Pravega Ventures's idea behind bringing on board angel investors with domain expertise was to build an enabling ecosystem that extended beyond capital around the start-ups they invested in

Pravega Ventures founders Rohit Jain and Mukul Singhal.Premium
Pravega Ventures founders Rohit Jain and Mukul Singhal.

Founded: 2016

Headquarters: New Delhi

Stage: Seed

Target fund size: $30 million

About four years ago, Mukul Singhal and Rohit Jain, then fund managers with private equity firm SAIF Partners, started experimenting with a new investing model. Every time they invested in young start-ups, they would try to bring angel investors with specific domain expertise on board as co-investors. The idea was to build an enabling ecosystem that extended beyond capital around the start-ups they backed. That experiment is now the core operating strategy at Pravega Ventures, the venture capital firm Singhal and Jain founded early last year after they quit SAIF.

“At SAIF, capital was obviously not a constraint. But we still got angels involved so that founders could get the help they needed at different stages," says Singhal, who led seed- and early-stage investments at the Gurgaon-based private equity firm before starting Pravega.

Examples of deals at SAIF that took the ecosystem approach include mobile analytics platform Appiterate and Industrybuying, an online marketplace for industrial products. In Appiterate, SAIF co-invested in a $500,000 seed round with a number of angels, including Greg Badros—former vice-president of engineering at social network Facebook. The start-up was acquired by Bengaluru-based e-commerce firm Flipkart in early 2015. It entered Industrybuying with a $2-million seed investment in February 2015. A few months later, the company raised an undisclosed sum from the Chennai-based Murugappa Group’s family office and other angels.
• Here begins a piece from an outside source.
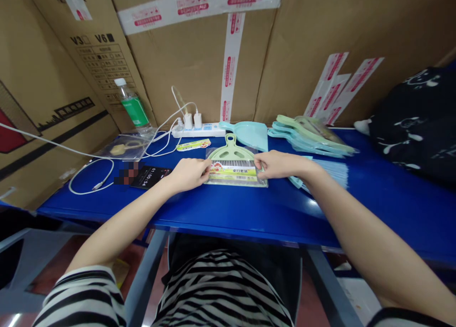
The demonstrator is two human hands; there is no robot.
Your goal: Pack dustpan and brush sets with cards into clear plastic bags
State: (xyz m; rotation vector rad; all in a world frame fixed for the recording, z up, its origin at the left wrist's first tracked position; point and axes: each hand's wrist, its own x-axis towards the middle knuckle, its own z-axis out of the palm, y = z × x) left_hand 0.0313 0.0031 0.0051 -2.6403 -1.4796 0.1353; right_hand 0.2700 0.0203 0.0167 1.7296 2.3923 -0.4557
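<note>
A light green dustpan and brush set (231, 152) lies on the blue table in a clear plastic bag (245, 182), its handle pointing away from me. Across the dark bristles runs a yellow and white label card (233, 171) with red print. My left hand (194, 174) pinches the left side of the bag, fingers curled closed. At the opposite side, my right hand (276, 165) grips the bag's right edge beside the card. Just behind the set is a loose light blue dustpan (252, 135). Blue brushes (333, 172) lie partly hidden beyond my right wrist.
Bagged green and blue dustpans (308, 136) are stacked at the back right, near a dark patterned bag (415, 123). A power strip (210, 130) with white cables, another label card (194, 145), a phone (149, 176) and a bottle (135, 109) are at the left. Cardboard (192, 61) walls the back.
</note>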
While Singhal and Jain had a fairly successful run at SAIF, they soon realized that in order to seriously pursue their passion for early-stage investing they would have to venture out on their own. SAIF is largely a growth- and later-stage investor and early-stage investments are at best an opportunistic strategy. For instance, before India’s start-up market slipped into a downturn in late 2015, SAIF was one of the most prolific early-stage investors in this market, especially at the seed stage. Like many of its peers, it pulled back from early-stage investing when the downturn rendered valuations in growth-stage companies more attractive.
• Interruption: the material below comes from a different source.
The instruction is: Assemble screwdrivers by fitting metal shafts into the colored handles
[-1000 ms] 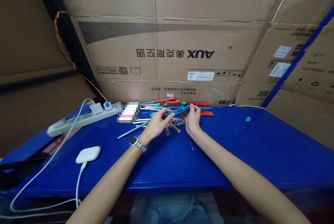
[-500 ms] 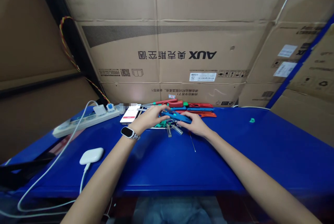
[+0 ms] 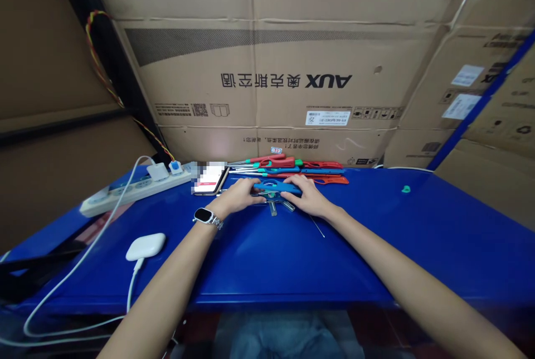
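The left hand (image 3: 241, 195) and right hand (image 3: 312, 197) were clamped on opposite ends of a blue handle (image 3: 273, 187), held between the two grips over the bench (image 3: 251, 258). Its long axis ran left to right, nearly level; with both ends partly covered, its front was hard to tell. Clear tubes (image 3: 273, 208) stuck out below; lighters (image 3: 278, 163) lay behind.
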`<control>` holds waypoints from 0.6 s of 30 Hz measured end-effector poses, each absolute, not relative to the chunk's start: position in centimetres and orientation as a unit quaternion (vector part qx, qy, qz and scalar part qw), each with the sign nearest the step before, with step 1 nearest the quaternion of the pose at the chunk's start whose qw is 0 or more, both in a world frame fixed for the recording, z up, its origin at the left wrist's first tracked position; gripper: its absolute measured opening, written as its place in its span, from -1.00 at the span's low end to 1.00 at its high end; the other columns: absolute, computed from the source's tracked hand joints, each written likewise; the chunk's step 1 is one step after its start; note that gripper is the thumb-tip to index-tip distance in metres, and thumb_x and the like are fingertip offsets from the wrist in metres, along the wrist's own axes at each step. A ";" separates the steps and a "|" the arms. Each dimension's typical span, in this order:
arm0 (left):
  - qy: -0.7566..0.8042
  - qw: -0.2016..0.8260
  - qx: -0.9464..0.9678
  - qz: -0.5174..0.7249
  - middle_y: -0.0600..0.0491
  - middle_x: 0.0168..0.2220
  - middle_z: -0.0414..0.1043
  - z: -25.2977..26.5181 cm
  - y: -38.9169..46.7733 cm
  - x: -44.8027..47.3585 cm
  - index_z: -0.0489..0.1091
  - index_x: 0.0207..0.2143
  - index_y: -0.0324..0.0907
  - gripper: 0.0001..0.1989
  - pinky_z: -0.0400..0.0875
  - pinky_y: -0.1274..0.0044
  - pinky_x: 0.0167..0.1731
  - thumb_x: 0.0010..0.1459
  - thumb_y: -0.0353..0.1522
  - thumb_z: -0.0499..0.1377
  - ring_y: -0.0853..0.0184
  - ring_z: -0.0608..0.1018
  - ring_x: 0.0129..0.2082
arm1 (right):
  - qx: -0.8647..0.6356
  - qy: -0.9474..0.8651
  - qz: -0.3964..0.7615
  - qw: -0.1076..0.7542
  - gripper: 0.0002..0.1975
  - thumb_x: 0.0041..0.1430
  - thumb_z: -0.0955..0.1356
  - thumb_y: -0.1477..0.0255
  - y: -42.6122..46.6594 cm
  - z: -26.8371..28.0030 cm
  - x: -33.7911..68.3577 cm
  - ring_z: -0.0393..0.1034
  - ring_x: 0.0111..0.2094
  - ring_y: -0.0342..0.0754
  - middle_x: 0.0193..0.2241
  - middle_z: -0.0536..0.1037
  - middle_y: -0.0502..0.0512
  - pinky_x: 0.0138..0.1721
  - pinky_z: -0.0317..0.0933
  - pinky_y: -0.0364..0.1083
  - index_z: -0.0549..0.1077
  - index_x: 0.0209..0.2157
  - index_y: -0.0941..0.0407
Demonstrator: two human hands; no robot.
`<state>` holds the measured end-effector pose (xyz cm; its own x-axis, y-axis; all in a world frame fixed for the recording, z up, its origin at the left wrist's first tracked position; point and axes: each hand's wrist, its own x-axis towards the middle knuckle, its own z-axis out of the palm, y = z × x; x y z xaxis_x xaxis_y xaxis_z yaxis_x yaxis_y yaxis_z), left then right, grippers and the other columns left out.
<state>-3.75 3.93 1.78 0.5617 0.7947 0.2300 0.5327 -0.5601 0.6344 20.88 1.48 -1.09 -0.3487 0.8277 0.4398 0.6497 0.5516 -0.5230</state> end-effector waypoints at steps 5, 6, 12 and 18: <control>0.442 0.222 0.841 0.220 -0.01 -0.33 0.56 1.8 3.8 -3.8 0.48 -0.24 -0.18 -0.72 0.38 0.47 -0.36 0.03 -0.22 0.27 0.18 0.57 -0.34 | -0.450 -0.809 0.155 0.345 -0.73 0.26 0.34 0.20 1.7 -1.2 20.6 0.37 -0.01 0.13 -0.07 0.54 0.15 0.04 0.15 0.15 0.45 -0.10 0.05; 0.450 0.206 0.840 0.222 -0.03 -0.30 0.57 1.8 3.8 -3.8 0.48 -0.21 -0.19 -0.69 0.40 0.45 -0.32 0.02 -0.20 0.28 0.16 0.57 -0.30 | -0.450 -0.810 0.153 0.343 -0.72 0.26 0.34 0.20 1.7 -1.2 20.6 0.37 -0.01 0.13 -0.08 0.54 0.15 0.04 0.15 0.15 0.46 -0.10 0.06; 0.428 0.186 0.834 0.294 -0.04 -0.17 0.54 2.2 3.3 -3.8 0.33 0.07 -0.17 -0.44 0.42 0.43 -0.22 0.06 -0.11 0.27 0.17 0.57 -0.20 | -0.455 -0.802 0.152 0.357 -0.69 0.27 0.31 0.20 2.2 -1.2 20.6 0.37 0.00 0.12 -0.06 0.54 0.19 0.07 0.18 0.13 0.48 -0.08 0.09; 0.417 0.225 0.792 0.385 0.09 -0.42 0.52 1.3 3.7 -2.7 0.27 0.05 -0.18 -0.55 0.39 0.50 -0.32 0.15 -0.23 0.21 0.30 0.56 -0.40 | -0.430 -0.778 0.226 0.399 -0.64 0.27 0.28 0.16 3.6 -0.5 20.3 0.44 -0.09 0.06 -0.13 0.56 0.14 0.02 0.25 0.04 0.48 -0.09 0.12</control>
The downturn, however, spelled an opportunity for Singhal and Jain. Since large firms such as SAIF, Sequoia Capital and others had started to cut back on seed-stage investments, there was suddenly a gap in the market that needed to be plugged. “With Pravega, we are continuing with the ecosystem strategy we had pursued at SAIF," Singhal says. Jain and he are currently on the road to raise their $30 million debut fund. He declined comment on when they expect to shore up the initial tranche of commitments, commonly known as the first close. However, he expects about 30% of the first close to come from friends and HNIs (high networth individuals). The remainder is being tied up from corporate investors and family offices. The fund is also in line for an allocation from the government’s $1.5 billion Fund-of-Funds for start-ups. About 30-40% of the first-close corpus, he says, will come from domestic investors.
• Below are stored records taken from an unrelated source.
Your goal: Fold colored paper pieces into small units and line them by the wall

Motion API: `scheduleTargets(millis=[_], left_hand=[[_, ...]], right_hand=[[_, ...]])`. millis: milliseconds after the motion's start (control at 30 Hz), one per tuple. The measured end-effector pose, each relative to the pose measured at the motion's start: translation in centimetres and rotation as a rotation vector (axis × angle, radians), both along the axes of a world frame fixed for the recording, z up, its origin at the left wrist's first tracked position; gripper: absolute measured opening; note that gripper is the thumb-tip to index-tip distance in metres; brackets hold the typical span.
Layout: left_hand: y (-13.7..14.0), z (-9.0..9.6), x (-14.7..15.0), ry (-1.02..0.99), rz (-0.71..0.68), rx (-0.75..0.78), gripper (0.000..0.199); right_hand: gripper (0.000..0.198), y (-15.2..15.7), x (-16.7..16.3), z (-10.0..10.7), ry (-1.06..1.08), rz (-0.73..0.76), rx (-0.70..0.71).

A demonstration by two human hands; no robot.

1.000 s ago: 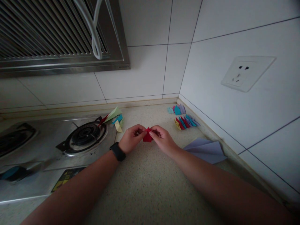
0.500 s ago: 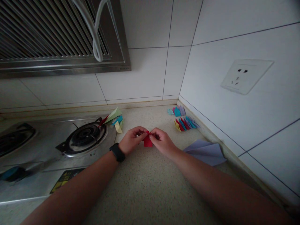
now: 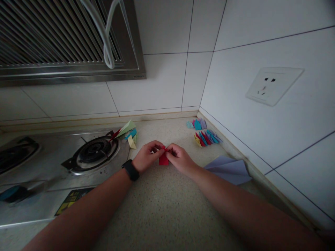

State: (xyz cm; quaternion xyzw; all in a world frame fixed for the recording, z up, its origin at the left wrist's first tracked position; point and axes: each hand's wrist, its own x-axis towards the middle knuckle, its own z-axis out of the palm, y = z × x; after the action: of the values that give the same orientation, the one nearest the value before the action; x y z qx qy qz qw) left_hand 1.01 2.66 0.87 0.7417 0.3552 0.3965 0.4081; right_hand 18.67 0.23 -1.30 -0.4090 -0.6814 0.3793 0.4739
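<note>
A small folded red paper (image 3: 163, 160) is pinched at its top edge, low over the speckled countertop (image 3: 157, 202). My left hand (image 3: 147, 156), with a black watch on the wrist, grips its left side between thumb and fingers. From the right, my right hand (image 3: 180, 158) pinches the same top edge, and the two thumbs nearly meet. The fingertips cover the upper folds. To the right lies a row of folded paper pieces (image 3: 206, 138) in yellow, red, blue and purple, with a smaller group of folded papers (image 3: 197, 123) behind it.
A gas stove (image 3: 95, 153) is on the left, with a green paper plane (image 3: 126, 129) and other folded papers by its burner. A purple paper plane (image 3: 229, 169) lies beside my right forearm. The range hood (image 3: 125, 75) hangs above; a socket (image 3: 273, 85) is on the right wall.
The red paper sits very slightly further left and tilts a little, with my right thumb shifted along its top edge. Both hands keep their pinch.
</note>
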Motion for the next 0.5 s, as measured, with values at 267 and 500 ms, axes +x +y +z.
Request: scheduleTargets(millis=[267,500], left_hand=[[0.17,-0.16,-0.07,-0.02,0.022,-0.023,0.024],[0.3,-0.51,-0.1,-0.038,0.046,-0.035,0.023]], right_hand=[[0.007,0.11,-0.1,-0.19,0.007,-0.001,-0.018],[0.008,0.06,-0.12,-0.26,-0.006,0.014,-0.01]])
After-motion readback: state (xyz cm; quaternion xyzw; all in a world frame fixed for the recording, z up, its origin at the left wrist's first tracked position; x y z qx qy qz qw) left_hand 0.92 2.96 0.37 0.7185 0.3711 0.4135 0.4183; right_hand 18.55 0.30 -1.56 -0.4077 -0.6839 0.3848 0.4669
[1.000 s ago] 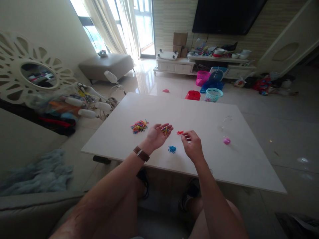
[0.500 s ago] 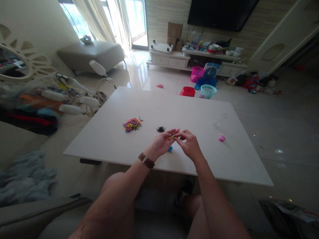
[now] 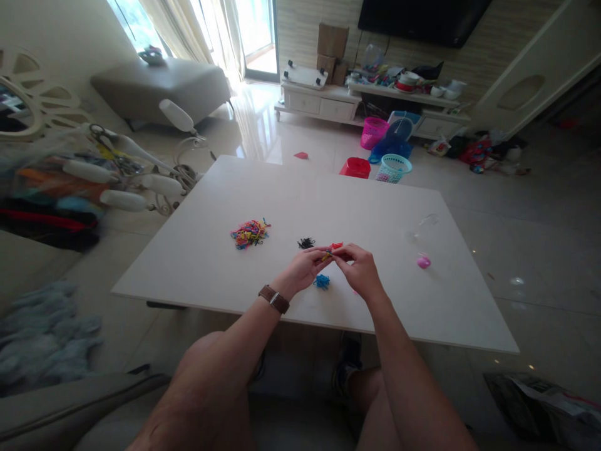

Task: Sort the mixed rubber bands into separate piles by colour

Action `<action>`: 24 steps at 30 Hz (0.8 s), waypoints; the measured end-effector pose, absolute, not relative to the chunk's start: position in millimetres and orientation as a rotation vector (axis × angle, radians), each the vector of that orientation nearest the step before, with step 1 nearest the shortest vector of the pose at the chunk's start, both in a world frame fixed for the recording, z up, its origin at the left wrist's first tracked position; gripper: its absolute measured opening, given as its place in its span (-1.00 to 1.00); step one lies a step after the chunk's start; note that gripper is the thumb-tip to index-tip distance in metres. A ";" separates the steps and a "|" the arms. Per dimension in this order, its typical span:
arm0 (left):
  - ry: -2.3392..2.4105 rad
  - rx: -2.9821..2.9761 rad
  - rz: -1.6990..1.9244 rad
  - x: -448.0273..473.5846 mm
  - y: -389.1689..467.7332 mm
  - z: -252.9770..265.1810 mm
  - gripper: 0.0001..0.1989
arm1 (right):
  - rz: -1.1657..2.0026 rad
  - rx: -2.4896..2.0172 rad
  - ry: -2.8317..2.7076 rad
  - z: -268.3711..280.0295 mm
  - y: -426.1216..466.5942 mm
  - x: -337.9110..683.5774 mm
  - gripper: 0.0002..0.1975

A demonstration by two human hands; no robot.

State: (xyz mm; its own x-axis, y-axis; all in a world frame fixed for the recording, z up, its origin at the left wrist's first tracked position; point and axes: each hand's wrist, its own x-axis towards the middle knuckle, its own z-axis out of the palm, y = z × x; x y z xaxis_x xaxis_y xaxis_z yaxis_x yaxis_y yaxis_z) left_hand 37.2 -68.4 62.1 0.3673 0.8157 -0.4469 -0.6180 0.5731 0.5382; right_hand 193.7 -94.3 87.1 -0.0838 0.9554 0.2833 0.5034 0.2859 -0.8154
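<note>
Over the white table (image 3: 188, 263), my left hand (image 3: 303, 270) is cupped, palm up, with a few small coloured bands (image 3: 327, 255) at its fingers; yellow shows among them. My right hand (image 3: 360, 268) meets it from the right, thumb and fingertips pinched on these bands. Just beyond the hands lies a black pile of bands (image 3: 307, 243), and a red pile (image 3: 336, 245) is partly hidden behind the fingers. A blue pile (image 3: 322, 282) sits below my left hand. A bit of pink (image 3: 355, 292) peeks out beside my right wrist. Farther left is a mixed-colour heap (image 3: 250, 234).
To the right on the table are a pink round object (image 3: 424, 260) and a clear plastic piece (image 3: 428, 220). Past the far edge stand a red stool or bin (image 3: 355, 168) and a light blue basket (image 3: 393, 168). A white lamp (image 3: 162, 185) is near the left edge.
My fingers have drawn closer together, and my left palm has turned so that less of it shows. The blue pile and red pile are more exposed. The view has shifted slightly.
</note>
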 end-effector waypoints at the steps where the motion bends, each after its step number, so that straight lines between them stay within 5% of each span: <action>1: 0.754 0.306 0.950 36.3 -68.7 62.1 -0.80 | 0.696 -1.331 -1.706 86.8 -93.8 192.4 -0.88; 17: 0.876 0.258 1.019 34.2 -59.2 61.7 -0.90 | 0.612 -1.759 -1.162 22.9 -60.0 255.7 -0.79; 24: 0.889 0.167 1.014 33.9 -52.0 63.7 -0.78 | 0.509 -1.918 -1.049 -2.2 -55.6 275.9 -0.78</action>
The fund plans to target start-ups at the seed- and pre-Series A stages and will invest anywhere between $250,000 and $1 million in each start-up. It has already closed a few deals. The ones that are known include agri-tech firm Crofarm, artificial intelligence start-up Innoveaccer and expense management software start-up Fyle Technologies. Given the early stage and small ticket sizes planned, getting the ecosystem strategy of investing into play becomes extremely important for Pravega. Start-ups at the seed and pre-Series A stages will invariably require follow-on rounds of capital fairly quickly. While that isn’t a problem when capital is available in abundance, things can get difficult even for the best start-ups during a downturn such as the one currently underway.

Despite those challenges, which both Singhal and Jain expect to weather without much difficulty, Pravega has no ambitions of becoming a large, multi-stage venture capital firm down the road. “The dream, in 10 years, is to become a venture capital firm that is the first investor into any new idea. We’d like to remain a concept-stage investor," says Singhal.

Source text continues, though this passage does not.